Boob et al. [Boob et al., 2020] described an iterative peeling algorithm called Greedy++ for the Densest Subgraph Problem (DSG) and conjectured that it converges to an optimum solution. Chekuri, Qaunrud and Torres [Chandra Chekuri et al., 2022] extended the algorithm to supermodular density problems (of which DSG is a special case) and proved that the resulting algorithm Super-Greedy++ (and hence also Greedy++) converges. In this paper we revisit the convergence proof and provide a different perspective. This is done via a connection to Fujishige’s quadratic program for finding a lexicographically optimal base in a (contra) polymatroid [Satoru Fujishige, 1980], and a noisy version of the Frank-Wolfe method from convex optimization [Frank and Wolfe, 1956; Jaggi, 2013]. This yields a simpler convergence proof, and also shows a stronger property that Super-Greedy++ converges to the optimal dense decomposition vector, answering a question raised in Harb et al. [Harb et al., 2022]. A second contribution of the paper is to understand Thorup’s work on ideal tree packing and greedy tree packing [Thorup, 2007; Thorup, 2008] via the Frank-Wolfe algorithm applied to find a lexicographically optimum base in the graphic matroid. This yields a simpler and transparent proof. The two results appear disparate but are unified via Fujishige’s result and convex optimization.

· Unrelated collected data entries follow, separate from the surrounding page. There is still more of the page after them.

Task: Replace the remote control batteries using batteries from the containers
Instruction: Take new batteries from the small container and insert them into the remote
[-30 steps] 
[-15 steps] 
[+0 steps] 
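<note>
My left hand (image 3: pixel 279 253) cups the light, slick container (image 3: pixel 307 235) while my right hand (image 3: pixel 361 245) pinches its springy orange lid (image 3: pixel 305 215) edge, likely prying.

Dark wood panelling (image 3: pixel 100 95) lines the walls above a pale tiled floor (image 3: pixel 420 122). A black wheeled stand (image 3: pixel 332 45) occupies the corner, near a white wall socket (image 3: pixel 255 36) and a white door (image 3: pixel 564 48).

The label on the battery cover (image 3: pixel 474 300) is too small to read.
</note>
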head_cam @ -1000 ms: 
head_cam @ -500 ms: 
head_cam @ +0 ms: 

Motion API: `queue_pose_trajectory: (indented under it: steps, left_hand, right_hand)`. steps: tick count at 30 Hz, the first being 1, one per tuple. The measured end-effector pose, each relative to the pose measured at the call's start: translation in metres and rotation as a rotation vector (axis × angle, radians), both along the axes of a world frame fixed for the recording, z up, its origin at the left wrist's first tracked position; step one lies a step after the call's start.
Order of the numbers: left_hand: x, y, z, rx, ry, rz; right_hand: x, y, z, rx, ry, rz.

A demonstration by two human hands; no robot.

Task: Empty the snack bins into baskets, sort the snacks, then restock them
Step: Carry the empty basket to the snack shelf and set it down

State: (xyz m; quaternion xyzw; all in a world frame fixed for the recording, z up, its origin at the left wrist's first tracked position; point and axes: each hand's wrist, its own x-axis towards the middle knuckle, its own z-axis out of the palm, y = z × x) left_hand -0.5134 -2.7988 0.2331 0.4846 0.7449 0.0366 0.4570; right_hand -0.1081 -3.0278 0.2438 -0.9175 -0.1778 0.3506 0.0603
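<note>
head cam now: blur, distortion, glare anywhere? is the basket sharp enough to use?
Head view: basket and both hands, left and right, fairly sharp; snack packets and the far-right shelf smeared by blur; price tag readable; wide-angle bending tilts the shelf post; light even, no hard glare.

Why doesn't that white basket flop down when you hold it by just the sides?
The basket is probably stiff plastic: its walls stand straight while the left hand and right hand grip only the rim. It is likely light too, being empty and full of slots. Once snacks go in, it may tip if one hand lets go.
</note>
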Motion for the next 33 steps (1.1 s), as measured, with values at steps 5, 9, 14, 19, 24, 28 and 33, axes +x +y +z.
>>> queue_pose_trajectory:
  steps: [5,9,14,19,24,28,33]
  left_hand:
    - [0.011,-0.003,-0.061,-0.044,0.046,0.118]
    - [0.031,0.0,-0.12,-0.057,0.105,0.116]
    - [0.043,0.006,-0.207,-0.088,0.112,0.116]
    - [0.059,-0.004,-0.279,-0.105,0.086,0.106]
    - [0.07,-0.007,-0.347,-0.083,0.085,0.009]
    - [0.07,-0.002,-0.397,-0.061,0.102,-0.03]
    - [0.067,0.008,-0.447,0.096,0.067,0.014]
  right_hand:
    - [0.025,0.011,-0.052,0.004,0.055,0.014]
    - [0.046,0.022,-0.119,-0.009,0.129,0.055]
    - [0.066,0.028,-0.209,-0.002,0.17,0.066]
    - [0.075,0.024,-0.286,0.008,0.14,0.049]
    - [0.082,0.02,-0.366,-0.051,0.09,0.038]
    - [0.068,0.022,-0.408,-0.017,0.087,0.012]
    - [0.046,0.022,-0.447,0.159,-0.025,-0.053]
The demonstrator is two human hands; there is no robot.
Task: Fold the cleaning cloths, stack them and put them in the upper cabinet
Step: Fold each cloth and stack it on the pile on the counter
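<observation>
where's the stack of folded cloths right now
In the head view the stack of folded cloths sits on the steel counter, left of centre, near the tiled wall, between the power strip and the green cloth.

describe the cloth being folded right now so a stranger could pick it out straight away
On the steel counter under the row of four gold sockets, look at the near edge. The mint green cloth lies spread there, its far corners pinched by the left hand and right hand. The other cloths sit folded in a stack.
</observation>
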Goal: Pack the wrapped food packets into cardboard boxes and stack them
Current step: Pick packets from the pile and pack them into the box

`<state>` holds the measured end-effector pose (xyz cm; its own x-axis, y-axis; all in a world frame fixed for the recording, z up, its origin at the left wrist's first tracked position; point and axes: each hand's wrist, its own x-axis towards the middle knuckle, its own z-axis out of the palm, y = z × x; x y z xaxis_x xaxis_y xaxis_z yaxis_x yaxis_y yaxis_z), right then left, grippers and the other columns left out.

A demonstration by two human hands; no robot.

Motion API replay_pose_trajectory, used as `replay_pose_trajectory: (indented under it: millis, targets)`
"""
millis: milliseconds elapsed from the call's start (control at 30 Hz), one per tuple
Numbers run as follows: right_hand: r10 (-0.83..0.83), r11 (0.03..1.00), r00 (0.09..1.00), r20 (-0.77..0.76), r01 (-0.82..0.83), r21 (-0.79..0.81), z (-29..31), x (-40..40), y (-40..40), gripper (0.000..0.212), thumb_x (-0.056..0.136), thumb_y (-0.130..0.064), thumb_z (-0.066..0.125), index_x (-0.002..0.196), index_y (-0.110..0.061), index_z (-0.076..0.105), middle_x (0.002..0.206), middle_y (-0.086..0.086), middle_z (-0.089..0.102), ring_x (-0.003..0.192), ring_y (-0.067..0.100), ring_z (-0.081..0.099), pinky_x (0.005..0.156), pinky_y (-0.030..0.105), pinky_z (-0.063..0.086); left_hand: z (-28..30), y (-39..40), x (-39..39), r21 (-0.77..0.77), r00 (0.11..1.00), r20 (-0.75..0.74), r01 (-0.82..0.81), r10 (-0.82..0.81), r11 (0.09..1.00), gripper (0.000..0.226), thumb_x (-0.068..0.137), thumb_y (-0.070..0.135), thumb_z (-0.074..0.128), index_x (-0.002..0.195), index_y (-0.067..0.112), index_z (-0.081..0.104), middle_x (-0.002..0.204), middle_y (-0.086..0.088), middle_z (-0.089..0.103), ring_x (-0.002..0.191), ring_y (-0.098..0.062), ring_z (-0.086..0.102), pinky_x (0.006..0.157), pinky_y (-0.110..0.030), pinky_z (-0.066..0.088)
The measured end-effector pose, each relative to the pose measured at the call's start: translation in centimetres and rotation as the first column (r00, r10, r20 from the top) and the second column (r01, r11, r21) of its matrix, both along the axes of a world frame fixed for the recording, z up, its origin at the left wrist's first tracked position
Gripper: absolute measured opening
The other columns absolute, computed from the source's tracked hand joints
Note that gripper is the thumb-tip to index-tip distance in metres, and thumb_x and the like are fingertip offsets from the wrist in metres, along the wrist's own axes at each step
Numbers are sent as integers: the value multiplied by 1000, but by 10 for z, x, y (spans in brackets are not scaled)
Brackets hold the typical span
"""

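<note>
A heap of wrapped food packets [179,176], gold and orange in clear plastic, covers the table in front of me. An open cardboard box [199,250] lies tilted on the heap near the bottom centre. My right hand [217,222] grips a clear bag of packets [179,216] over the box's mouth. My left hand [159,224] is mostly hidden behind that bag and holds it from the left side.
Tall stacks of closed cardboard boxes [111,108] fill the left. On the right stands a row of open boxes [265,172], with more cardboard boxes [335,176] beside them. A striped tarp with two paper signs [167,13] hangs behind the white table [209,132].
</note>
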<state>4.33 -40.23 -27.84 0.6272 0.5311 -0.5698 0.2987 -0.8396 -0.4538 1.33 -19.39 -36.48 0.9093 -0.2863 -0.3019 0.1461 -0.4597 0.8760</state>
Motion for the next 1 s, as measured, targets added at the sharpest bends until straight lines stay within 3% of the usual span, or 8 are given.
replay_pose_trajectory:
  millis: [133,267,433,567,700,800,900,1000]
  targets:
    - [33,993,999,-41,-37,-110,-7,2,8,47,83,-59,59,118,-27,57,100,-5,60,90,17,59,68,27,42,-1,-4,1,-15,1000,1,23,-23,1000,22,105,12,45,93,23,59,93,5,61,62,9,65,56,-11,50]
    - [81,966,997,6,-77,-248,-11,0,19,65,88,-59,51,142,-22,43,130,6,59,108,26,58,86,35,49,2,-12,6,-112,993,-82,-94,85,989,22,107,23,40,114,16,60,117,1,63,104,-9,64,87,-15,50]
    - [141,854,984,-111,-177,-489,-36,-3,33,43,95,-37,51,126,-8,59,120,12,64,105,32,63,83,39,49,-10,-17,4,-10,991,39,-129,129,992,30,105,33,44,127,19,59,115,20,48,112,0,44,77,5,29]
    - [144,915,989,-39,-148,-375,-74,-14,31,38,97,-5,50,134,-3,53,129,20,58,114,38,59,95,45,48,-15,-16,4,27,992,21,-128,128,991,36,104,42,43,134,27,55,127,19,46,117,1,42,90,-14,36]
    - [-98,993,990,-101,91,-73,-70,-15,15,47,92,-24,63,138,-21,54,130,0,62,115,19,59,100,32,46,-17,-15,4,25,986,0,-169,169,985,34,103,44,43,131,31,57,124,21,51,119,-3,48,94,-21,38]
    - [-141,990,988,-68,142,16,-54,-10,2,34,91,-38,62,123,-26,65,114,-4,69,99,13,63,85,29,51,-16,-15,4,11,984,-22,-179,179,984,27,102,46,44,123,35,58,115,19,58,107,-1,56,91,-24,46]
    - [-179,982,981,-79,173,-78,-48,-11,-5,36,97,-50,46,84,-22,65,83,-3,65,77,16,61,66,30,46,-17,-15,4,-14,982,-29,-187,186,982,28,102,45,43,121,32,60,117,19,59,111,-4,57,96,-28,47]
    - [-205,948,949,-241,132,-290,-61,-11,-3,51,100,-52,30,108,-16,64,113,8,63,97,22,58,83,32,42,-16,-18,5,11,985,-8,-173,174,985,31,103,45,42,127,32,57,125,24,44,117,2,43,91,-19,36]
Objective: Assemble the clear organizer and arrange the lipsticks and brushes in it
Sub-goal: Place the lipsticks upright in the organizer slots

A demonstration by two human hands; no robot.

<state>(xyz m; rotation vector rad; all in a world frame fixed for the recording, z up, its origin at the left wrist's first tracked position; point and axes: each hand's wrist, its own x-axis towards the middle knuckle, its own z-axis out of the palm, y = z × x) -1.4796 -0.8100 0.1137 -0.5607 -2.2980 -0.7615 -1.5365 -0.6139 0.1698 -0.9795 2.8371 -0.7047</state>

Elfarouk Harb, Kent Quanrud, and Chandra Chekuri. Convergence to Lexicographically Optimal Base in a (Contra)Polymatroid and Applications to Densest Subgraph and Tree Packing. In 31st Annual European Symposium on Algorithms (ESA 2023). Leibniz International Proceedings in Informatics (LIPIcs), Volume 274, pp. 56:1-56:17, Schloss Dagstuhl – Leibniz-Zentrum für Informatik (2023)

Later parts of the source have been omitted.